We were about the same five feet, seven inches in height, but Tom was stocky and strong, the guy you wanted next to you in a foxhole. He was a volunteer firefighter in a town not far from where I lived, and many mornings he would show up to work after fighting a blaze all night. But together, our record proved we made a formidable team: I directed an investigation and handled headquarters,
and Tom followed his instinct and made noise when required (and sometimes when not required).

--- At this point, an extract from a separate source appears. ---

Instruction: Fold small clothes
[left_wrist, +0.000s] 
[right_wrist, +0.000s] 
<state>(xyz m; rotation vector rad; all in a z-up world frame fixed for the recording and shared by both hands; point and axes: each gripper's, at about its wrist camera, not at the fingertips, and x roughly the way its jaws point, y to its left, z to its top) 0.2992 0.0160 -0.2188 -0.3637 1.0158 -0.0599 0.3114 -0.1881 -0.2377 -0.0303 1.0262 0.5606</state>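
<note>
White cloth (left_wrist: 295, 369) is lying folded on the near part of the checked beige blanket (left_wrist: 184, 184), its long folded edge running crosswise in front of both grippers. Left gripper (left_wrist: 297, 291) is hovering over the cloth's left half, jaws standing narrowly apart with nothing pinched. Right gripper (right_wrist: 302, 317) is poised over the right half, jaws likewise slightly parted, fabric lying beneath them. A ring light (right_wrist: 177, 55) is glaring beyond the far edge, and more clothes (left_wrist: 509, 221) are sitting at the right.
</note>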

I drove on in silence. I was thinking about what I was getting into and how I would describe it to my bosses in Washington: Doctor,
"killer’. I was mostly concerned with white-collar crimes like embezzlement, identity theft, and, occasionally, pension fraud. I was pretty good at it. Once in a while, an investigation might involve missing drugs from a VA hospital pharmacy, and I would take part in a raid with the Drug Enforcement Agency (DEA) guys in their bulletproof vests and helmets, but that was about as extreme as it got. And even those suspects were not killers.
I thought to myself that I might not be the man for this particular job. Many years later, when I drive that stretch of the Long Island Expressway, I return to that thought. I also realized I had no choice in the matter. I was responsible for investigating all fraud and official misconduct at 295 VA facilities, including medical centers, cemeteries, and two hundred and fifty thousand employees. I ran agents like Tom Valery up and down the east coast. I could not remember any of them ever investigating a doctor killing a patient. This seemed like a case that might require me to involve the FBI—a thought that did not thrill me.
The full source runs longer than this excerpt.